Task item
Should a line below contain the word "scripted", report it.

Task material
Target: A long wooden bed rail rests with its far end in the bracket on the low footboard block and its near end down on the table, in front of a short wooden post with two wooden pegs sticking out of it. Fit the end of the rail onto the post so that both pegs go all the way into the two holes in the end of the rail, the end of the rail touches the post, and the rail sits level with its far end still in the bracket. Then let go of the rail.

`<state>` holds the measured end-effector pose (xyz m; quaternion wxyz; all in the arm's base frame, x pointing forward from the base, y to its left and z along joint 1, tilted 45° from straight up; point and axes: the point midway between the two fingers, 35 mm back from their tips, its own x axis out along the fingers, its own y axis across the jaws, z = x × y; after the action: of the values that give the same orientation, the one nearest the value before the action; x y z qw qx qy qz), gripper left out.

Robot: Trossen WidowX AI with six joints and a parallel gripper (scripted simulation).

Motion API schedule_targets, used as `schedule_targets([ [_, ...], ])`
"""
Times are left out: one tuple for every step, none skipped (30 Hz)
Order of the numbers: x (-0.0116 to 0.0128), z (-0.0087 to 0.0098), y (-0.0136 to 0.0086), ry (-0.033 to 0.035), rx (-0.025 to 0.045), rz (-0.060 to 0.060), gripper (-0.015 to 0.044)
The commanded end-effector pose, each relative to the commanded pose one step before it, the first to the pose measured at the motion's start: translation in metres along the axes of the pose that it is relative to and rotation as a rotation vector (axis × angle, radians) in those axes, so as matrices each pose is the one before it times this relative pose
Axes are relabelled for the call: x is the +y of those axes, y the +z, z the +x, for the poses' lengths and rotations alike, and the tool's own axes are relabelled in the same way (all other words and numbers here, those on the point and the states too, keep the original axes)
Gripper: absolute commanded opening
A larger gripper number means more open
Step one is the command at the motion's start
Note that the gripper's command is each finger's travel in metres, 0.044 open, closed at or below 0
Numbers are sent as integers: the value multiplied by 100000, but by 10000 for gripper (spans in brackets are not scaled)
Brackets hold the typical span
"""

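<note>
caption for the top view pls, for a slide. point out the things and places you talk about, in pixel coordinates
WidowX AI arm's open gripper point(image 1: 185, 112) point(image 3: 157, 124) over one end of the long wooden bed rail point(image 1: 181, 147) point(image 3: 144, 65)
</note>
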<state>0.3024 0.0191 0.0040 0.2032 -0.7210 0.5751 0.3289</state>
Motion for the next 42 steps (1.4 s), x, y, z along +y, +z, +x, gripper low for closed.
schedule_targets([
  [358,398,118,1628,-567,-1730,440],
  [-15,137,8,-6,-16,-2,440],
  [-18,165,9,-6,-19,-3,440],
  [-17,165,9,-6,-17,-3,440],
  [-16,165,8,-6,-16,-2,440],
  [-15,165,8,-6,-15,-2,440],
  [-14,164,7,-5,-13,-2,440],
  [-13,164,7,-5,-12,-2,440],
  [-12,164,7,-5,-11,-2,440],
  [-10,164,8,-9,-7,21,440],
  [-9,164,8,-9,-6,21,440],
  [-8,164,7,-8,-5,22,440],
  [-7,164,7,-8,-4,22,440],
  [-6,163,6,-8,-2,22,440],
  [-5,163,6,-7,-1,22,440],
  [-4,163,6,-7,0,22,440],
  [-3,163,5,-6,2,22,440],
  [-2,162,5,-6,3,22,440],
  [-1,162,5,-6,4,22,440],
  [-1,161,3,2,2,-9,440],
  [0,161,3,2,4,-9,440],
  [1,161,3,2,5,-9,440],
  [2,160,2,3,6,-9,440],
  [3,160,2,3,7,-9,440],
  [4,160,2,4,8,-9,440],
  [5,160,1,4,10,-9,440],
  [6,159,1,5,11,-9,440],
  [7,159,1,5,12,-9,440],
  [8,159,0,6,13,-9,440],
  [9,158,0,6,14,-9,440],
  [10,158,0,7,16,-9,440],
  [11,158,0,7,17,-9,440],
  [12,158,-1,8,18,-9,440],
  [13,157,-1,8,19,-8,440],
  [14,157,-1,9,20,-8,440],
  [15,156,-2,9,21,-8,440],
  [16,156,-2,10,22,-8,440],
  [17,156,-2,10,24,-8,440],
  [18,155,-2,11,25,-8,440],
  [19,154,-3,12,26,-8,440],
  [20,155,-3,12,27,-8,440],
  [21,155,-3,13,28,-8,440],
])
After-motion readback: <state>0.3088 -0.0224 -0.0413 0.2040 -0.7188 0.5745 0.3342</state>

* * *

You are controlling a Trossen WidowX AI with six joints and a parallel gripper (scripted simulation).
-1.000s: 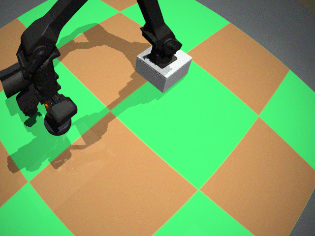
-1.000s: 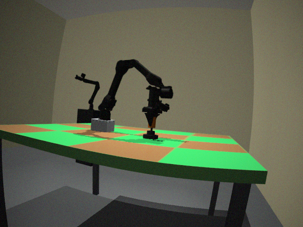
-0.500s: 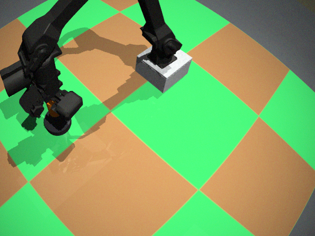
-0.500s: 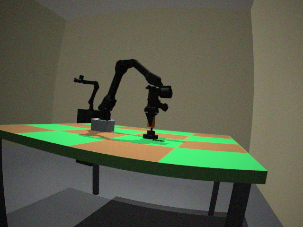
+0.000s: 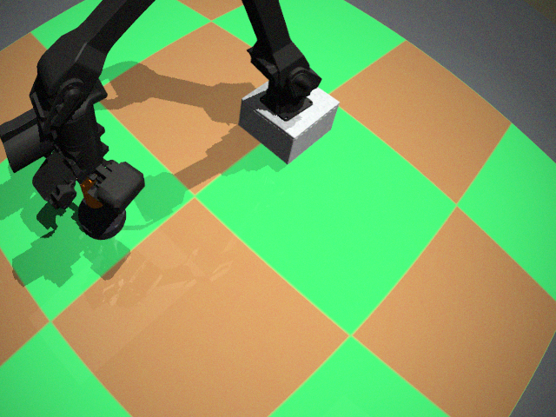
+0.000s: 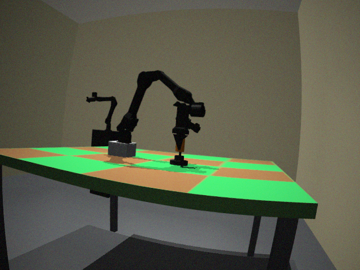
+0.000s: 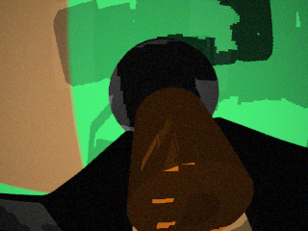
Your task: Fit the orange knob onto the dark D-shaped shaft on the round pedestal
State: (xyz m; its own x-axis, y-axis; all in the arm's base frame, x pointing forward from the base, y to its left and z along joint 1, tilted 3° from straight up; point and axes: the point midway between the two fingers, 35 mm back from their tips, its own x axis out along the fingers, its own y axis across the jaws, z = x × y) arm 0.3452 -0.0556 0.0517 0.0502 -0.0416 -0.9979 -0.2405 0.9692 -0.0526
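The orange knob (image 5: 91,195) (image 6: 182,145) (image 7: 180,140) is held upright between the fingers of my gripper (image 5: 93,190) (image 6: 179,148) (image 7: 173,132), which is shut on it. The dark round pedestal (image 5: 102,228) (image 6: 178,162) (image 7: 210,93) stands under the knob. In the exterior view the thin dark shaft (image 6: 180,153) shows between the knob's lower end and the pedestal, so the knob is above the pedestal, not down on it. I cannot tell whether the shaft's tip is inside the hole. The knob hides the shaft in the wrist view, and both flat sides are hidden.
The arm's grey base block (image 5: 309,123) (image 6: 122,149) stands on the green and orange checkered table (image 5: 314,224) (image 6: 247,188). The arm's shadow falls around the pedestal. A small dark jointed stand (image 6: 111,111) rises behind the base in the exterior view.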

Answer below
Robot: Trossen WidowX AI with six joints and a parallel gripper (scripted simulation).
You are controlling a Trossen WidowX AI with six joints and a parallel gripper (scripted simulation).

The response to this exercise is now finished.